Effects of thinning on tradeoffs between drought resistance, drought resilience, and wood production in mature Douglas-fir in western Oregon, USA
Bibliographic record
Abstract
Climate projections predict more frequent and severe drought in coastal Pseudotsuga menziesii forests of western North America, raising concerns over how to promote drought adaptation. Thinning often increases drought resistance (the ability to maintain growth during a drought) and resilience (the ability to recover growth after a drought), but these effects vary with thinning intensity, shift over time, and may have tradeoffs with fiber production. We collected tree cores from a long-term thinning study with four residual density levels replicated across both uniform thinning and thinning with gaps, and used annual growth data to investigate responses to droughts occurring 8 and 21 years after thinning. For the first drought, resistance and resilience were higher in treatments with lower residual densities.
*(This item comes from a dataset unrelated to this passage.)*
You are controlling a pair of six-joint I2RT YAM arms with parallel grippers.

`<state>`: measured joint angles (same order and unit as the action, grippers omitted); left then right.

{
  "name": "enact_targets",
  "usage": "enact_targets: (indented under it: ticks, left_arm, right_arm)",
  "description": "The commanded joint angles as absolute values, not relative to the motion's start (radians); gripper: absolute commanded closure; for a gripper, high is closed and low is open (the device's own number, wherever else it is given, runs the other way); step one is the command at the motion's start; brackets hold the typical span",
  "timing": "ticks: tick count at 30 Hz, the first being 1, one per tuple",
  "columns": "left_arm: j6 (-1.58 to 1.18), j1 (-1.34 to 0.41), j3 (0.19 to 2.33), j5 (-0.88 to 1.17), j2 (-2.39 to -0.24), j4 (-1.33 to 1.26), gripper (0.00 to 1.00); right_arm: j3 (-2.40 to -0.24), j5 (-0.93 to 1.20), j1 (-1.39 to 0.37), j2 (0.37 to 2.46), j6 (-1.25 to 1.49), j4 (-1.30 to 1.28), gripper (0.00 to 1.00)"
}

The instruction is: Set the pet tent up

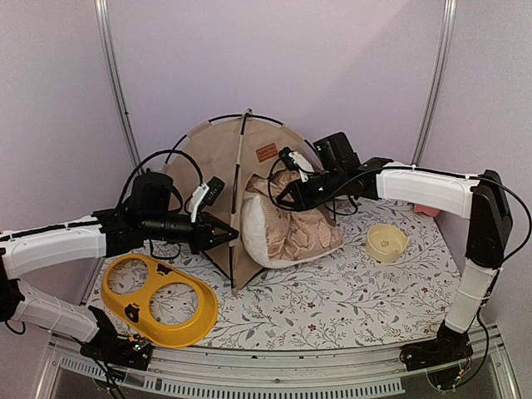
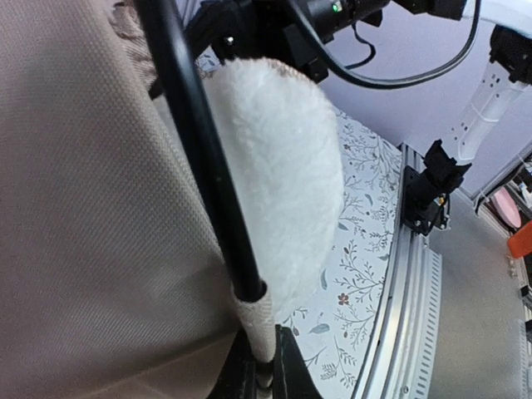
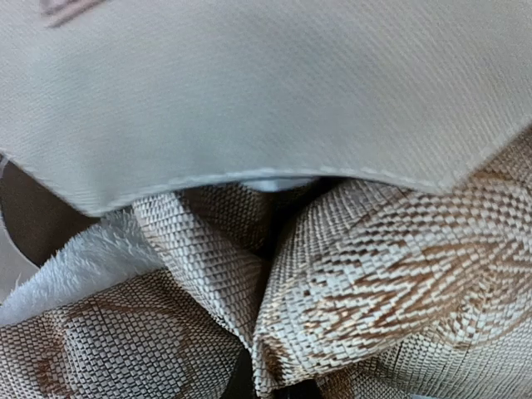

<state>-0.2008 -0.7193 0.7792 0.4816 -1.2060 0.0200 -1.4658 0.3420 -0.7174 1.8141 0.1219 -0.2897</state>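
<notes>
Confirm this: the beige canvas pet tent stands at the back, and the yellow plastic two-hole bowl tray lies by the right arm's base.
Wrong side. The yellow plastic two-hole bowl tray lies by the left arm's base, as the top external view shows. The beige canvas pet tent does stand at the back.

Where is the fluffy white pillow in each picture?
Top view: pillow in the middle, poking out of the tent.
Left wrist: centre, behind the black pole.
Right wrist: lower left, just a fluffy edge.
Shared landmark: the tent's beige canvas.
</notes>
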Motion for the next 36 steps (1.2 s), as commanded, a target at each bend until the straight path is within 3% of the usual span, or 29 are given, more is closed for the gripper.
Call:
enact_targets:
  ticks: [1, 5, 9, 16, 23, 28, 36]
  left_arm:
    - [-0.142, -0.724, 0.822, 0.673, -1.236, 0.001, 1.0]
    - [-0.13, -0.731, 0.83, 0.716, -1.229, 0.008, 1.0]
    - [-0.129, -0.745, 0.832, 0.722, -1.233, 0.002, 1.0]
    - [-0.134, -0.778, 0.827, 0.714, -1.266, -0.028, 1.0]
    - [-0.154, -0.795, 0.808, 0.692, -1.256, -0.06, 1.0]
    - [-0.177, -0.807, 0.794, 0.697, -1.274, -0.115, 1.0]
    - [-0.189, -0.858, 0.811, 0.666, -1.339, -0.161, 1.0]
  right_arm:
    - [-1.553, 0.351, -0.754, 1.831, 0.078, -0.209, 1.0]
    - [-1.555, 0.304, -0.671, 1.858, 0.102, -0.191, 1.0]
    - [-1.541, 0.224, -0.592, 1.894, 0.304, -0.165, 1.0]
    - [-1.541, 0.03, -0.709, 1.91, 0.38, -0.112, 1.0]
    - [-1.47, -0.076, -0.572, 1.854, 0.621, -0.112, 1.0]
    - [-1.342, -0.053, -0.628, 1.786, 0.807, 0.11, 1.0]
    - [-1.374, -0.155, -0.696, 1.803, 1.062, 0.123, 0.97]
For the second drought, there were no differences in drought response between the lowest and highest residual density treatments, and all treatments had lower drought resistance and resilience than for the first drought. Spatial arrangement had little impact on drought resistance or resilience and residual density level had a significant effect on the periodic annual volume increment—drought resistance tradeoff. Our results suggest that thinning can promote drought adaptation in Pseudotsuga menziesii forests, but these effects dissipate over time.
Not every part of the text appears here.